Task item: Scan the listing for the word "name" and report every line that contains it.

Dataset section:

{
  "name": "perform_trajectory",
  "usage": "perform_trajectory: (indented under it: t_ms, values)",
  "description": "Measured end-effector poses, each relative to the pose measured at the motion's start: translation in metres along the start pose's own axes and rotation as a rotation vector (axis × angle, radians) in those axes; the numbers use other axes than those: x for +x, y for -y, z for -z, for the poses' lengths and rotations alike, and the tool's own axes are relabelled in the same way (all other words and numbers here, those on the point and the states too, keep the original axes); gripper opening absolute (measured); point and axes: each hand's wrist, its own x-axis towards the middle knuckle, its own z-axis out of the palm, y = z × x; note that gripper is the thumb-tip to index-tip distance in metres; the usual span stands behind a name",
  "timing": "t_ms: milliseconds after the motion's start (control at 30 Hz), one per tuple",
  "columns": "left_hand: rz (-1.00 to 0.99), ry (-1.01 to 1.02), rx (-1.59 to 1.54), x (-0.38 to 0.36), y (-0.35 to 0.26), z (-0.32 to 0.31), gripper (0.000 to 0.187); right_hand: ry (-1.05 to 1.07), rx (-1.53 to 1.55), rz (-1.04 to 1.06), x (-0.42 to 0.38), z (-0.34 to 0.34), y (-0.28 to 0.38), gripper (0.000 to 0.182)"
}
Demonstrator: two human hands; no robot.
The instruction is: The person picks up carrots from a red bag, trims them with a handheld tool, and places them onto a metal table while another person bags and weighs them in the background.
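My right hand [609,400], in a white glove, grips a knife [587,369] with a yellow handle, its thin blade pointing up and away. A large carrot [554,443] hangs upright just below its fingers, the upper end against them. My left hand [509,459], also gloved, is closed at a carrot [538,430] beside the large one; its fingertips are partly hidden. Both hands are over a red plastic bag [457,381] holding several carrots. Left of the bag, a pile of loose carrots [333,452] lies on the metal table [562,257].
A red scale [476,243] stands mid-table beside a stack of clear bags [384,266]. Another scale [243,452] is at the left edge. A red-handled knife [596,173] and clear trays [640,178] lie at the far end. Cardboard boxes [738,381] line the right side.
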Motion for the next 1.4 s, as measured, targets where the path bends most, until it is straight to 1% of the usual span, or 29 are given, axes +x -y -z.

Answer to this task:
  "name": "perform_trajectory",
  "description": "Measured end-effector poses, each relative to the pose measured at the motion's start: translation in metres along the start pose's own axes and rotation as a rotation vector (axis × angle, radians) in those axes; the numbers use other axes than those: x for +x, y for -y, z for -z, for the poses' lengths and rotations alike, and the tool's own axes are relabelled in the same way (all other words and numbers here, those on the point and the states too, keep the original axes); gripper opening absolute (measured); point and axes: each hand's wrist, its own x-axis towards the middle knuckle, its own z-axis out of the palm, y = z × x; note that gripper is the thumb-tip to index-tip distance in metres; the usual span stands behind a name",

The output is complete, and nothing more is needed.